La economía mexicana enfrenta uno de sus periodos más críticos debido a un crecimiento insuficiente, un nivel de endeudamiento sin precedentes y un entorno de negociación internacional “impredecible“. Antonio Domínguez Lara, expresidente de la Asociación de los Industriales y Empresarios de Ramos Arizpe (Aiera), advirtió que el país atraviesa una situación muy complicada que mantiene en vilo al sector productivo, especialmente tras el incremento del déficit fiscal.
De acuerdo con el directivo de Proyectos Especiales de DeAcero, la deuda pública ha escalado de los 10 billones a los 20 billones de pesos, una cifra que compromete la estabilidad financiera del Estado.

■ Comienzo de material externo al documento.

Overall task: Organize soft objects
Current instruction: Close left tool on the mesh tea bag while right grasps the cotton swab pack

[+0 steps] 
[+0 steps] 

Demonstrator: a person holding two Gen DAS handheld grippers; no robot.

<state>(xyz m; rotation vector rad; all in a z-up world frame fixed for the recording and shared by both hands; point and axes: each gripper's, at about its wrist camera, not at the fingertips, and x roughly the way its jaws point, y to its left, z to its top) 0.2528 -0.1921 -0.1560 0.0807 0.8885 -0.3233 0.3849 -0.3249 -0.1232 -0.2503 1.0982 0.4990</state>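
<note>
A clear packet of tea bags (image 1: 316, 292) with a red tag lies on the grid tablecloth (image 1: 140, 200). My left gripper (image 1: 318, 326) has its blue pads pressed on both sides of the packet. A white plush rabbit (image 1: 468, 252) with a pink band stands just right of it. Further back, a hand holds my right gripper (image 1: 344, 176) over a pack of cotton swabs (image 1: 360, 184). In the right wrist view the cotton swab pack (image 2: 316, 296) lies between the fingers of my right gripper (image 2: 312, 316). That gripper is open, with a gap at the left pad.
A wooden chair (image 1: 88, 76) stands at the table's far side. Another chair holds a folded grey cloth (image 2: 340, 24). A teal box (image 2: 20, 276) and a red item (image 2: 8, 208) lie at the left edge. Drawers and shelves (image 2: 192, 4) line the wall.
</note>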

“Los ingresos son insuficientes para los compromisos contraídos”, señaló Domínguez Lara, subrayando que el pronóstico para el presente año es de una complejidad profunda, con pocas señales de alivio antes del segundo semestre.
FACTOR TRUMP Y T-MEC
Uno de los puntos de mayor fricción es la renegociación del tratado de libre comercio (T-MEC). A pesar de que el equipo del Gobierno Federal ha mantenido una estrategia técnica sólida, Domínguez Lara calificó al presidente estadounidense, Donald Trump, como un interlocutor “indescifrable” que reacciona por impulsos, lo que dificulta alcanzar acuerdos estables a corto plazo.
“No es sencillo; esperamos que las negociaciones lleguen a buen puerto, pero la incertidumbre es total”, afirmó.
VIENTOS EN CONTRA
La Región Sureste de Coahuila, motor industrial del estado, no es ajena a esta crisis. El sector de la manufactura, que representa el 42.3% del Producto Interno Bruto (PIB) local, enfrenta vientos en contra tras los recientes ajustes de empresas como General Motors.
A este panorama se suma el desplome del sector de la construcción, que ha registrado una caída de entre el 14% y 15% a nivel nacional. Si bien Coahuila ha logrado mitigar parte del impacto gracias a la inercia generada por el sector manufacturero como captador de empleo, la contracción es evidente.